-- Exercise details --
Transcribe the data that follows without changing a word, and omit the pictures.

----

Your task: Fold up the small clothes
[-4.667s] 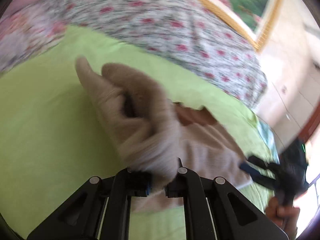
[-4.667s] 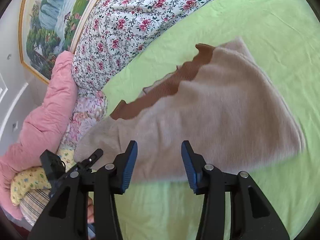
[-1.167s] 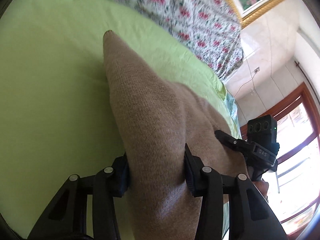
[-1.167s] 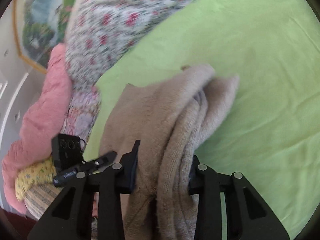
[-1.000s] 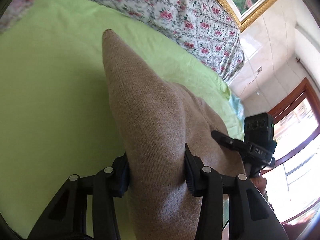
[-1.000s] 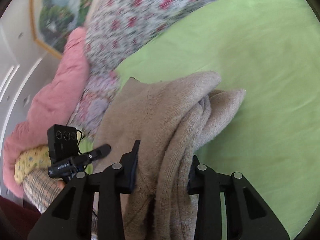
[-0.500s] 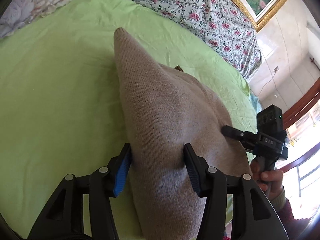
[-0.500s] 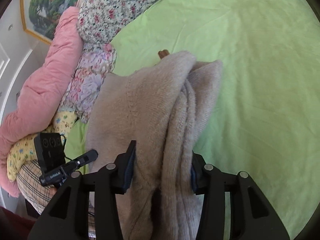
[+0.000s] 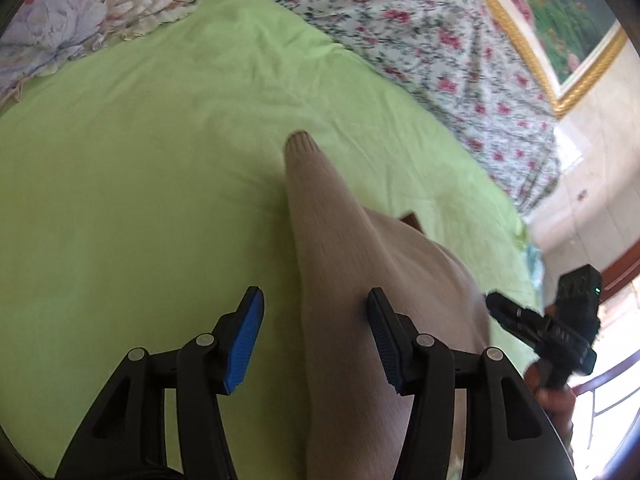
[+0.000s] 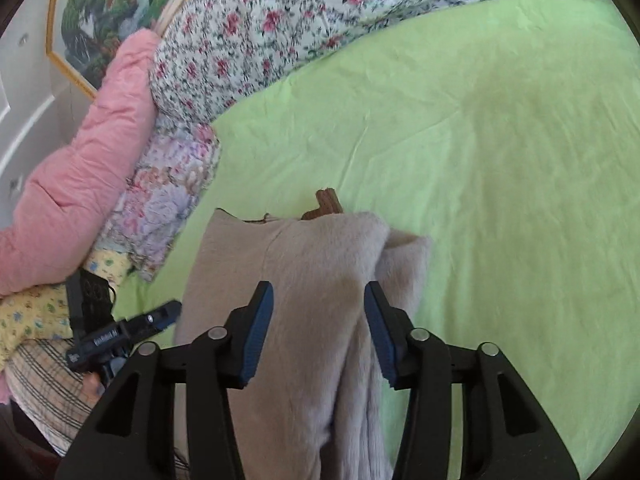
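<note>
A small beige knit garment [image 9: 372, 288] lies folded on the green bed sheet [image 9: 140, 168]; it also shows in the right wrist view [image 10: 312, 280], with a brown trim [image 10: 326, 202] poking out at its far edge. My left gripper [image 9: 316, 340] is open, its jaws wide apart over the garment's near left part. My right gripper [image 10: 318, 332] is open, its jaws standing on either side of the bunched folds. The right gripper shows in the left wrist view [image 9: 540, 328], and the left gripper in the right wrist view [image 10: 120, 328].
A floral quilt [image 9: 400, 32] lies along the far side of the bed. A pink duvet [image 10: 80, 176] and floral pillows [image 10: 168, 204] are piled at the left. A framed painting [image 9: 560, 28] hangs on the wall. A window is at the far right.
Both grippers have opened and let go of the garment, which now rests on the sheet. Both have drawn back a little from it.
</note>
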The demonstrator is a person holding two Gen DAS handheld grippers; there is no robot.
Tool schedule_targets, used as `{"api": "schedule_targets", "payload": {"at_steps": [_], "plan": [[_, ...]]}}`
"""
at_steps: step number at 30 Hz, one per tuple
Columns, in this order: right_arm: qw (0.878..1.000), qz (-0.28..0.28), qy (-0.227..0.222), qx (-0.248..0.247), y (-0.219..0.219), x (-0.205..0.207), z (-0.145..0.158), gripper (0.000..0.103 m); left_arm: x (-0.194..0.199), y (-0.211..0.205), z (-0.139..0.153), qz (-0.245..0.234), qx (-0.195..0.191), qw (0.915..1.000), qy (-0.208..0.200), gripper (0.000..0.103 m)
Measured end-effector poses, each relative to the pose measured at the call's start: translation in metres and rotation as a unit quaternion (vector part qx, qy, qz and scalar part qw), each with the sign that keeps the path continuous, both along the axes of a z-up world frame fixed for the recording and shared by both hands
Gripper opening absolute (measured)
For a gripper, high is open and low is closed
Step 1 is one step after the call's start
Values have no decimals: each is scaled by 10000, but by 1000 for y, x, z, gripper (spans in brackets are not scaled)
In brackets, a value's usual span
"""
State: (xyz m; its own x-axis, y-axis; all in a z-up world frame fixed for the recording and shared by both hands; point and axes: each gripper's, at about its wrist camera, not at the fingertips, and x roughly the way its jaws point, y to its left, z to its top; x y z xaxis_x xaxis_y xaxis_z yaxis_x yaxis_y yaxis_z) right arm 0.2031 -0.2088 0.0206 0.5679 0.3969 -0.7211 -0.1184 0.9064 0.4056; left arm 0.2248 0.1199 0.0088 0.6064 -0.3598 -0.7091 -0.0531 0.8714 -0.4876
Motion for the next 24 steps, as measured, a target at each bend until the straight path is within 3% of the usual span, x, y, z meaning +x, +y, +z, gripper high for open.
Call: {"api": "schedule_targets", "payload": {"at_steps": [1,3,4,5,7,10,15,17,20,24], "plan": [[9999,-36,124,-85,1,5,-5,44,9,-2,-4,34,165,9998,70,54],[9996,18,285,13,3,10,-15,33,21,-7,-10,66,350,9992,173,52],[9996,64,282,55,4,9,-17,22,26,-9,-12,47,421,9989,201,43],[9998,91,171,56,4,7,-13,19,31,-13,-13,-1,479,9986,234,34],[9998,94,-131,104,0,-2,2,11,36,-24,-7,-98,670,9975,212,30],[9988,-78,-477,45,-17,-16,24,11,40,-47,-4,-286,1083,9936,150,30],[9989,-184,126,-418,-21,-2,-22,11,41,-66,-15,-354,1668,9851,225,30],[9990,-267,97,-358,-21,-2,-30,19,33,-64,-10,-370,1693,9847,179,30],[9988,-443,21,-208,-30,-14,-17,30,3,-56,6,-467,1644,9853,-36,31],[9987,-425,-284,-76,-40,-47,4,31,-51,-49,25,-659,1561,9849,-343,33]]}}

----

-- Result for this exercise --
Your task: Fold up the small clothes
[-4.667s] 
[-4.667s] 
[-1.167s] 
[-1.167s] 
[-1.000s] 
[-1.000s] 
[-0.500s] 
[-0.500s] 
[+0.000s] 
[+0.000s] 
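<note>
A small beige knit garment [image 9: 372, 288] lies folded on the green bed sheet [image 9: 140, 168]; it also shows in the right wrist view [image 10: 312, 280], with a brown trim [image 10: 326, 202] poking out at its far edge. My left gripper [image 9: 316, 340] is open, its jaws wide apart over the garment's near left part. My right gripper [image 10: 318, 332] is open, its jaws standing on either side of the bunched folds. The right gripper shows in the left wrist view [image 9: 540, 328], and the left gripper in the right wrist view [image 10: 120, 328].
A floral quilt [image 9: 400, 32] lies along the far side of the bed. A pink duvet [image 10: 80, 176] and floral pillows [image 10: 168, 204] are piled at the left. A framed painting [image 9: 560, 28] hangs on the wall. A window is at the far right.
Both grippers have opened and let go of the garment, which now rests on the sheet. Both have drawn back a little from it.
</note>
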The demonstrator is a person holding two Gen DAS handheld grippers; there is no robot.
Tool schedule_targets, used as `{"api": "schedule_targets", "payload": {"at_steps": [_], "plan": [[_, ...]]}}`
"""
at_steps: step number at 30 Hz, one per tuple
Columns, in this order: right_arm: qw (0.878..1.000), qz (-0.28..0.28), qy (-0.227..0.222), qx (-0.248..0.247), y (-0.219..0.219), x (-0.205..0.207), z (-0.145..0.158), gripper (0.000..0.103 m); left_arm: x (-0.194..0.199), y (-0.211..0.205), z (-0.139..0.153), qz (-0.245..0.234), qx (-0.195..0.191), qw (0.915..1.000), qy (-0.208..0.200), gripper (0.000..0.103 m)
Measured end-effector poses, each relative to the pose measured at the call's start: translation in metres and rotation as a unit quaternion (vector part qx, qy, qz and scalar part qw), each with the sign that keeps the path continuous, both along the axes of a z-up world frame fixed for the recording and shared by both hands
Gripper opening absolute (measured)
For a gripper, high is open and low is closed
Step 1 is one step after the call's start
Values have no decimals: each is scaled by 10000, but by 1000 for y, x, z, gripper (spans in brackets are not scaled)
In brackets, a value's usual span
"""
State: (xyz m; its own x-axis, y-axis; all in a z-up world frame fixed for the recording and shared by both hands; point and axes: each gripper's, at about its wrist camera, not at the fingertips, and x roughly the way its jaws point, y to its left, z to its top; x y z xaxis_x xaxis_y xaxis_z yaxis_x yaxis_y yaxis_z) right arm 0.2031 -0.2088 0.0206 0.5679 0.3969 -0.7211 -0.1184 0.9064 0.4056; left arm 0.2248 0.1199 0.0088 0.6064 -0.3598 -0.7091 -0.0531 0.8714 -0.4876
Motion for the next 24 steps, as measured, a target at each bend until the straight path is within 3% of the usual span, x, y, z meaning +x, +y, +z, gripper high for open.
Call: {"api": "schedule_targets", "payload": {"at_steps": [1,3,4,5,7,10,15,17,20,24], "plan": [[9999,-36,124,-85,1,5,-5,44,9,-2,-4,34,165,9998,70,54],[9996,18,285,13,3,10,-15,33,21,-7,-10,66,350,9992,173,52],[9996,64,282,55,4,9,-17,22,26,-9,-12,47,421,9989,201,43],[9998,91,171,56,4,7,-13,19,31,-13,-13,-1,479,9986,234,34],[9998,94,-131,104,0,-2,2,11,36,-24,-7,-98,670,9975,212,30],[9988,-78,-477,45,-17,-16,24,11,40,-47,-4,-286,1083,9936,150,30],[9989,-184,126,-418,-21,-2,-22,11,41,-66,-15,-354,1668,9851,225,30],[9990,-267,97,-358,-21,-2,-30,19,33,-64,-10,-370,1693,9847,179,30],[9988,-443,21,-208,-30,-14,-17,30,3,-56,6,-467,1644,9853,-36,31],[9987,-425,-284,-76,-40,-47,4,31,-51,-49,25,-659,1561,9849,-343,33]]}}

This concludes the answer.